From the first line of the listing below through the line with "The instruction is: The", transcribe exactly and skip the pictures.

SUPPLIED INFORMATION
☆ ☆ ☆ ☆ ☆
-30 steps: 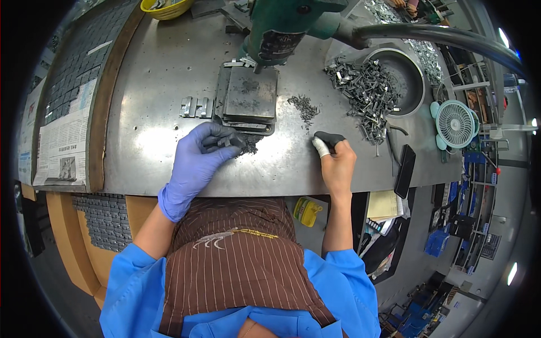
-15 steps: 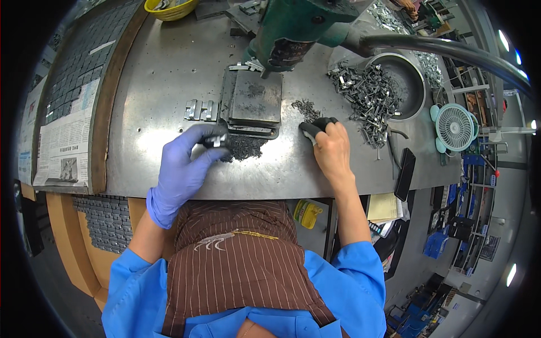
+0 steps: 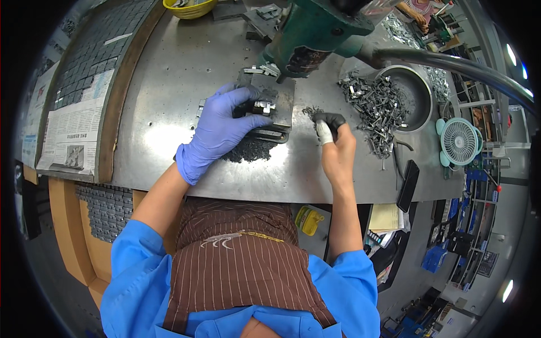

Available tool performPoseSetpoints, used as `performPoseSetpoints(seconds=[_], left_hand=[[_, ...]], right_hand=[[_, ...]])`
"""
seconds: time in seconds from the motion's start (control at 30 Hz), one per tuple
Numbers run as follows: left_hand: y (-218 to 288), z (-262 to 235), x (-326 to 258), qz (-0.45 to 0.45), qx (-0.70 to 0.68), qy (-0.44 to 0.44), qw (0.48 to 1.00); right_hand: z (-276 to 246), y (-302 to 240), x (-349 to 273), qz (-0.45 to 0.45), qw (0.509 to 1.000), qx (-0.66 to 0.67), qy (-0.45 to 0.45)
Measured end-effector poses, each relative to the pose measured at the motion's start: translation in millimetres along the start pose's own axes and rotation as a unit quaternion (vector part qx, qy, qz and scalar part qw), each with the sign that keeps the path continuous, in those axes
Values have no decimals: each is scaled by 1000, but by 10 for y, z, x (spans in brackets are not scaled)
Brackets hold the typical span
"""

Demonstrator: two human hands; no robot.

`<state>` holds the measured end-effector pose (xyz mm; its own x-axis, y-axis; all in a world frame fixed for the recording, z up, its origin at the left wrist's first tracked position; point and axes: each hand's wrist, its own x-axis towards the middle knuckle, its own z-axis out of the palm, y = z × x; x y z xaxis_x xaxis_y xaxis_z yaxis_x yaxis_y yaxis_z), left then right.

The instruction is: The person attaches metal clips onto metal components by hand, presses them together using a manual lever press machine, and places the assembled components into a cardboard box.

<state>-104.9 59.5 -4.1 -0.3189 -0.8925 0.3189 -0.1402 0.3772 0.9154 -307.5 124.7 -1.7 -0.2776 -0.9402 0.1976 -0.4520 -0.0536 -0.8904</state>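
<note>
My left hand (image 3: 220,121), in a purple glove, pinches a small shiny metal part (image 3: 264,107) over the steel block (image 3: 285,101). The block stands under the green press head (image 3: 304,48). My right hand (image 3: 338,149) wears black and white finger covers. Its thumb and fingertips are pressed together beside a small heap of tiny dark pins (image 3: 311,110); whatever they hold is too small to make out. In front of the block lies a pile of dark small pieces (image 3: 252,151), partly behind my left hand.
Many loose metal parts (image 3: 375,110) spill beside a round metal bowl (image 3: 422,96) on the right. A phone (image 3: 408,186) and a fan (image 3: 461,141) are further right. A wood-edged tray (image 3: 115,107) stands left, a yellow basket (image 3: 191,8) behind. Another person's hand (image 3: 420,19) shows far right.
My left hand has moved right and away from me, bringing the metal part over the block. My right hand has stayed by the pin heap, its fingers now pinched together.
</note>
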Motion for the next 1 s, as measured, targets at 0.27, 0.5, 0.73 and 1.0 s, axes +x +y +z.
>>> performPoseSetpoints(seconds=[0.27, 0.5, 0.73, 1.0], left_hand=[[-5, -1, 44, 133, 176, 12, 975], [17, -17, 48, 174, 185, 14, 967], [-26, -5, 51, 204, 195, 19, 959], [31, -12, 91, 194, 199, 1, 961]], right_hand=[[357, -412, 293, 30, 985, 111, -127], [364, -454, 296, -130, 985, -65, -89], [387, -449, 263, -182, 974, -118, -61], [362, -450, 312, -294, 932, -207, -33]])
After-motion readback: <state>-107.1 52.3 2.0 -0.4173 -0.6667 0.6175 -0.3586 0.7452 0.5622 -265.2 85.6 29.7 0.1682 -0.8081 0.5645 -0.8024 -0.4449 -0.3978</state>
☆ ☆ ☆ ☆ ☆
ANSWER SECTION
-30 steps: 
-15 steps: 
+0 steps: 

Available tool performPoseSetpoints, used as `performPoseSetpoints(seconds=[_], left_hand=[[_, ...]], right_hand=[[_, ...]])`
"""
seconds: time in seconds from the motion's start (control at 30 Hz), one per tuple
Numbers run as follows: left_hand: y (-218 to 288), z (-262 to 235), x (-326 to 258), qz (-0.45 to 0.45), qx (-0.70 to 0.68), qy (-0.44 to 0.44), qw (0.48 to 1.00); right_hand: z (-276 to 246), y (-302 to 240), x (-349 to 273), qz (-0.45 to 0.45), qw (0.509 to 1.000), qx (-0.66 to 0.67), qy (-0.45 to 0.45)
Measured end-effector poses, each relative to the pose measured at the motion's start: translation in millimetres along the start pose's own axes and rotation as a unit quaternion (vector part qx, qy, qz and scalar part qw), each with the sign that keeps the path continuous, in those axes
Values have no decimals: each is scaled by 1000, but by 10 for y, z, x (spans in brackets are not scaled)
Brackets hold the typical span
"""

Demonstrator: two human hands; no robot.

`<state>` holds the measured end-effector pose (xyz mm; its own x-axis, y-axis; all in a world frame fixed for the recording, z up, its origin at the left wrist's first tracked position; point and axes: each hand's wrist, its own x-axis towards the middle knuckle, its own z-axis out of the palm, y = z × x; x y z xaxis_x xaxis_y xaxis_z yaxis_x yaxis_y yaxis_z), left then right.

The instruction is: The person attaches metal clips onto metal components by hand, presses them together using a manual lever press machine, and places the assembled components into a cardboard box.

With that, the answer is done.